La storia della piccola Clara

Un giorno a scuola durante la ricreazione, hanno iniziato a guardare in modo strano i capelli della piccola clara, prendendola in giro.
per tutta la mattinata clara rimase pensierosa e infastidita.
tornata a casa, si è  sentita triste, e anche arrabiata.
ed per questo motivo, che i suoi grandi occhi marroni si iniziarono a riempire di gradissimi goccioloni d’acqua.
nello stesso momento in un altra stanza si trova la nonna della piccola clara.
una vecchina minuta di 87 anni suonati a cui non sfugge praticamente mai nulla.
osservando incuriosita che cosa stava accadendo, vede la sua nipotina, che, con uno scatto fulminio corre sù verso il terrazzo, in un mare di lacrime.
preocuppata la nonnina va subito da clara, per capire e chiedergli che cosa fosse accaduto.

-NONNA: piccola mia, perchè piangi?, che cosa ti è successo?

– CLARA: nonnina mi prendono in giro per i miei capelli!

– NONNA: non capisco perchè ti possano prendere in giro per i tuoi capelli! non ci vdo nulla di strano!

– CLARA: che cosa hanno di strano i miei capelli?, sono solo ricci!

– NONNA: ma…ma come mai sei venuta fin qui?

-CLARA: non lo so nonna! ero molto triste e l’unico posto tranquillo, dove mi sento al sicuro è qui in terrazzo.

-NONNA: lo sai perchè ti ho fatto questa domanda?

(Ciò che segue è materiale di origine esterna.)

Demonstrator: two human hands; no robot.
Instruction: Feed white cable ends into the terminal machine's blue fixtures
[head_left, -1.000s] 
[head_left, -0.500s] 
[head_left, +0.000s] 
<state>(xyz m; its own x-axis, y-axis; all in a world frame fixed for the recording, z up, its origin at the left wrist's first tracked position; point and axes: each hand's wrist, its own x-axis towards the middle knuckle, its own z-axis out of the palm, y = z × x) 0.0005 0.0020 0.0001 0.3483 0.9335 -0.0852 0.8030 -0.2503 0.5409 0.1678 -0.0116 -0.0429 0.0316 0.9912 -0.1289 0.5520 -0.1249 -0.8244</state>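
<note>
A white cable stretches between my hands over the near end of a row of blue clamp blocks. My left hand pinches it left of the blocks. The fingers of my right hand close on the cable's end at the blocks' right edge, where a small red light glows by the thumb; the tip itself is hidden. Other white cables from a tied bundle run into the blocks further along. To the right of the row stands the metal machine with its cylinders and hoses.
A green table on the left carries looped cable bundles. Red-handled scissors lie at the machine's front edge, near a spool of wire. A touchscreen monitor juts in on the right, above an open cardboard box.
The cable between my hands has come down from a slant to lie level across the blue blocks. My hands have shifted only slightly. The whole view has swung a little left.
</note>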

– CLARA: no, non lo so…dimmi nonna!

-NONNA: anche io quando avevo la tua età e ancora oggi, quando sono triste o arrabiata, vengo qui in terrazzo.
e per calmarmi, penso a tutte le cose belle che ho vissuto fin ad oggi.
per esempio, penso al rumore delle onde e la brezza del mare sugli scogli, all’odore di salsedine che rimane sulla pella appena bagnata.
alle mie lungue passegiate sulla spiaggia all’alba, e di quando vedevo i pescatori che tornavano dal lavoro.
dei boschi sempre coperti da un sottile strato di nebbia.
mi ricordo tutti i profumi della cucina, della mia mamma che cucinava il pesce grigliato, l’odore era inconfondibile e vicino accompagnava sempre un po di riso e i legumi.
E di quanto la mattina mi preparava la colazione con il latte in polvere, me lo mangiavo a cucchiaiate senza niente, mmmhh era buonissimo

-CLARA: nonnina ma il latte in polvere è come…come…come le GALATINEEEE!!!

-NONNA: si tesoro proprio così.

-CLARA: nonna! lo sai, che dopo che mi hai raccontato tutte queste cose meravigliose non sono più arrabita, cioè lo sono ma solamente un pochino, però non fa niente.
anzi adesso non ci voglio più pensare
non voglio essere triste per colpa dei quei cattivoni.

NONNA: vedi piccola mia, basta pensare alle cose che ti fanno star bene e subito ti senti meglio e più serena.